Required action: Retype the full set of data, character for character.

The data:
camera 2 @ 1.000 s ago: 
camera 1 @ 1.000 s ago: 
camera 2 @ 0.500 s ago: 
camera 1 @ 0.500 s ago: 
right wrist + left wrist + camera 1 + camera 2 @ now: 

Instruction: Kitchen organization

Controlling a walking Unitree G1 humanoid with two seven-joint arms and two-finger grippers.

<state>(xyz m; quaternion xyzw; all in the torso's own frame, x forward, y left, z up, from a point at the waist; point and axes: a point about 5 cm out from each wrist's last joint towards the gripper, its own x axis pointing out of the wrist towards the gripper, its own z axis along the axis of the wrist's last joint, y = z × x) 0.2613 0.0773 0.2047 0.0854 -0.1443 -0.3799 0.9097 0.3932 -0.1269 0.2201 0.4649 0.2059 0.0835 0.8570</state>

Solution for this task:
camera 2 @ 1.000 s ago: 
camera 1 @ 1.000 s ago: 
camera 2 @ 0.500 s ago: 
camera 1 @ 0.500 s ago: 
right wrist + left wrist + camera 1 + camera 2 @ now: 

Instruction: Kitchen organization

Controlling a walking Unitree G1 humanoid with two seven-joint arms and two-finger grippers.

<state>(xyz m; quaternion xyzw; all in the torso's own frame, x forward, y left, z up, from a point at the waist; point and axes: a point about 5 cm out from each wrist's last joint towards the gripper, its own x axis pointing out of the wrist towards the gripper, its own z axis along the axis of the wrist's last joint, y = z × x) 0.2613 0.0773 0.2047 0.0854 -0.1443 -0.3799 0.9097 0.3932 -0.1269 0.2201 0.4649 0.2059 0.0835 0.8570</state>

No more is needed for this exercise.